[Task goal] Each line below should be set down again unchanged.
*** Begin section ***
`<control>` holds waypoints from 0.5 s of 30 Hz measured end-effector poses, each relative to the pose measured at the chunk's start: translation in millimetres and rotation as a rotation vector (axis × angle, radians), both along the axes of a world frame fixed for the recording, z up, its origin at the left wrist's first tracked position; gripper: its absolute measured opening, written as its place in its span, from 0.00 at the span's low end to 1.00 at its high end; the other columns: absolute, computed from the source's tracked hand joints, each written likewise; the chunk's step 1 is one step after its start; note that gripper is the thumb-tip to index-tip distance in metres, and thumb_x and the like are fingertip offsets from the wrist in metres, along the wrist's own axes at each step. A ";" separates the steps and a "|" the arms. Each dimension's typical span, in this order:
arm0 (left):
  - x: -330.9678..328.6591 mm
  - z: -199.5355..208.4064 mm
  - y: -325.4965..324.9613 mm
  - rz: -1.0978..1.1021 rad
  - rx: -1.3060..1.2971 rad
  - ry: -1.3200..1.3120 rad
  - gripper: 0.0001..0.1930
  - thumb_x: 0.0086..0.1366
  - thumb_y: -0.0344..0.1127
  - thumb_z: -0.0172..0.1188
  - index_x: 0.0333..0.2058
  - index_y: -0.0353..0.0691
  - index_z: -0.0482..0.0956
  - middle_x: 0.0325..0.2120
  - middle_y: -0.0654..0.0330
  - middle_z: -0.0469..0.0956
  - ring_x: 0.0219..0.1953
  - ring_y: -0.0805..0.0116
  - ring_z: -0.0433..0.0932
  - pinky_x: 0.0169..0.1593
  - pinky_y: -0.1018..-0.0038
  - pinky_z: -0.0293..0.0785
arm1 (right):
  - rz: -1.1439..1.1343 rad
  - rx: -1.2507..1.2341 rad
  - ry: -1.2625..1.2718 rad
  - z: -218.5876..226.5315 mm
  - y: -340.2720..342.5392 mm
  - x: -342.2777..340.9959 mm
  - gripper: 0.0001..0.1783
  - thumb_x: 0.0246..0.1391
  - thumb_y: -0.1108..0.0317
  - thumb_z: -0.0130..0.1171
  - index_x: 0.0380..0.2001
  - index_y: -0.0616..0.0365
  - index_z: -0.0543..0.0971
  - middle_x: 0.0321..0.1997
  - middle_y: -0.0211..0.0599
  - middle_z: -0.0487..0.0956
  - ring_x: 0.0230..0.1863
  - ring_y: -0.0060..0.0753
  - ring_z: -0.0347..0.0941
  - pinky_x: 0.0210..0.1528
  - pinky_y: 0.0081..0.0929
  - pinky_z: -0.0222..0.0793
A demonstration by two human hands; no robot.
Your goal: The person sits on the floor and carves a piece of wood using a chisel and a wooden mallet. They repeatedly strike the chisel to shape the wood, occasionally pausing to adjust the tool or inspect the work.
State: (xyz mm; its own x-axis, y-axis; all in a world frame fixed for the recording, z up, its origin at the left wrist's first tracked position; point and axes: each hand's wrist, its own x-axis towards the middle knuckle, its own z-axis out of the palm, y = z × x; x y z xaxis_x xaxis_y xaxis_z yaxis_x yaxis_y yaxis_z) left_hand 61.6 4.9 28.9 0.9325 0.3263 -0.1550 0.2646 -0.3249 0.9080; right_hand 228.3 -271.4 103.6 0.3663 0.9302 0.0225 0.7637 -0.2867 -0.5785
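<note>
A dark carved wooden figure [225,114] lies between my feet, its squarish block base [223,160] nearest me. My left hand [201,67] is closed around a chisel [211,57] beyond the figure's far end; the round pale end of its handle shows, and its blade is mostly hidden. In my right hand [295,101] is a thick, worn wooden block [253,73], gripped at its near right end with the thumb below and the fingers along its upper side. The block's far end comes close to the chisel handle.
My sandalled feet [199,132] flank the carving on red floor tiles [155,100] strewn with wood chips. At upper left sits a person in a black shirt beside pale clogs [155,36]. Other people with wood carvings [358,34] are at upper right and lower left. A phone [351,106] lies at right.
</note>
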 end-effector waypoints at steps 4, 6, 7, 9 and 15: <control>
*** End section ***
[Your solution]
`<control>` holds waypoints from 0.5 s of 30 Hz measured end-effector poses, each relative to the pose measured at the chunk's start: translation in millimetres and rotation as a rotation vector (axis × angle, radians), both along the axes of a world frame fixed for the recording, z up, its origin at the left wrist's first tracked position; gripper: its absolute measured opening, written as its place in its span, from 0.00 at the span's low end to 1.00 at its high end; the other columns: absolute, computed from the source's tracked hand joints, each written likewise; the chunk's step 1 is one step after its start; note that gripper is the thumb-tip to index-tip distance in metres, and thumb_x and the like are fingertip offsets from the wrist in metres, along the wrist's own axes at each step. A ";" separates the steps and a "|" the arms. Each dimension's typical span, in this order:
arm0 (left):
  - x: -330.9678..328.6591 mm
  - z: -199.5355..208.4064 mm
  - y: -325.4965..324.9613 mm
  - rz: -1.0978..1.1021 rad
  - rx: -1.3060..1.2971 rad
  - ry: -1.3200..1.3120 rad
  - gripper: 0.0001..0.1930
  - thumb_x: 0.0086..0.1366
  - thumb_y: -0.0344..0.1127
  - thumb_z: -0.0172..0.1188
  - index_x: 0.0333..0.2058
  - index_y: -0.0353..0.0691
  - index_z: -0.0482..0.0956
  - middle_x: 0.0325..0.2120
  - middle_y: -0.0654..0.0330
  - middle_z: -0.0469..0.0956
  - ring_x: 0.0219..0.1953
  - ring_y: -0.0805..0.0116
  - ring_z: -0.0433..0.0932
  - pinky_x: 0.0169..0.1593
  - pinky_y: -0.1018..-0.0038
  - pinky_z: -0.0293..0.0785
arm1 (right):
  - rz: -1.1439..1.1343 rad
  - rx: -1.2507..1.2341 rad
  - ry: -1.2625..1.2718 rad
  - z: -218.5876..226.5315 mm
  - y: -340.2720..342.5392 mm
  - x: -342.2777..340.9959 mm
  - gripper: 0.0001..0.1783
  - thumb_x: 0.0246..0.1391
  - thumb_y: -0.1108..0.0317
  - thumb_z: -0.0130..0.1171
  - index_x: 0.0380..0.2001
  - index_y: -0.0616..0.0365
  - index_z: -0.0543..0.0971
  - middle_x: 0.0321..0.1997
  - middle_y: -0.0211..0.0599
  - middle_z: -0.0487..0.0956
  - ring_x: 0.0230..0.1863
  - ring_y: -0.0060..0.0753
  - ring_z: -0.0347..0.0941
  - pinky_x: 0.0210..0.1528
  - pinky_y: 0.0081..0.0929
  - pinky_z: -0.0222..0.0793
A demonstration by two human hands; no robot.
Your goal: The person sits on the floor and carves a piece of wood using a chisel and a wooden mallet. They repeatedly strike the chisel to shape the wood, occasionally pausing to adjust the tool or inspect the work.
State: (xyz mm; its own x-axis, y-axis; all in a world frame fixed for the recording, z up, its origin at the left wrist's first tracked position; point and axes: each hand's wrist, its own x-axis towards the middle knuckle, its own z-axis out of the palm, y = z × x; x y z xaxis_x xaxis_y xaxis_z yaxis_x yaxis_y yaxis_z) left_hand 61.6 4.9 28.9 0.9325 0.3263 -0.1550 0.2646 -0.3249 0.9080; right_hand 228.3 -271.4 103.6 0.3663 0.9302 0.0225 0.7637 -0.2867 -0.5785
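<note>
A dark carved wooden figure [225,114] lies between my feet, its squarish block base [223,160] nearest me. My left hand [201,67] is closed around a chisel [211,57] beyond the figure's far end; the round pale end of its handle shows, and its blade is mostly hidden. In my right hand [295,101] is a thick, worn wooden block [253,73], gripped at its near right end with the thumb below and the fingers along its upper side. The block's far end comes close to the chisel handle.
My sandalled feet [199,132] flank the carving on red floor tiles [155,100] strewn with wood chips. At upper left sits a person in a black shirt beside pale clogs [155,36]. Other people with wood carvings [358,34] are at upper right and lower left. A phone [351,106] lies at right.
</note>
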 end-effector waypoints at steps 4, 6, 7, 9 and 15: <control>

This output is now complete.